Exercise description: Reproduce the whole listing, character for character.

↓↓↓

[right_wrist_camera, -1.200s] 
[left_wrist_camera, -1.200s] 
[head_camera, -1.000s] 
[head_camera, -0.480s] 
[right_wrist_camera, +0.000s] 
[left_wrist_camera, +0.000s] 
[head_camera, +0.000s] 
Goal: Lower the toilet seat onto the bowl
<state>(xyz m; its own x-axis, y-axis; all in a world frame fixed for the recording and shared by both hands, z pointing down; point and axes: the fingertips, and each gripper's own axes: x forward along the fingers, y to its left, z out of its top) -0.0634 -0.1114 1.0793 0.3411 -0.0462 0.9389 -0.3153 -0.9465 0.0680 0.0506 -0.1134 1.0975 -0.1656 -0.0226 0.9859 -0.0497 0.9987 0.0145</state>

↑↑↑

Solution to this exercise:
[right_wrist_camera, -1.200s] 
[left_wrist_camera, -1.200s] 
[head_camera, -1.000s] 
[head_camera, -0.480s] 
[right_wrist_camera, +0.000s] 
[left_wrist_camera, +0.000s] 
[head_camera, +0.000s] 
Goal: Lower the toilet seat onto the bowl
<state>(xyz m; its own x-axis, y-axis; all in a world frame fixed for the recording and shared by both hands, z pointing down; point and axes: the fingertips, and each gripper's own axes: x forward along the fingers, y to its left, z out of its top) -0.0634 -0.1114 1.0793 0.3411 -0.0462 0.9389 -0.3153 -0.9465 0.0680 0.0506 -0.1134 1.0975 -0.1656 -0.0226 0.9859 -0.0497 0.9987 0.0145</state>

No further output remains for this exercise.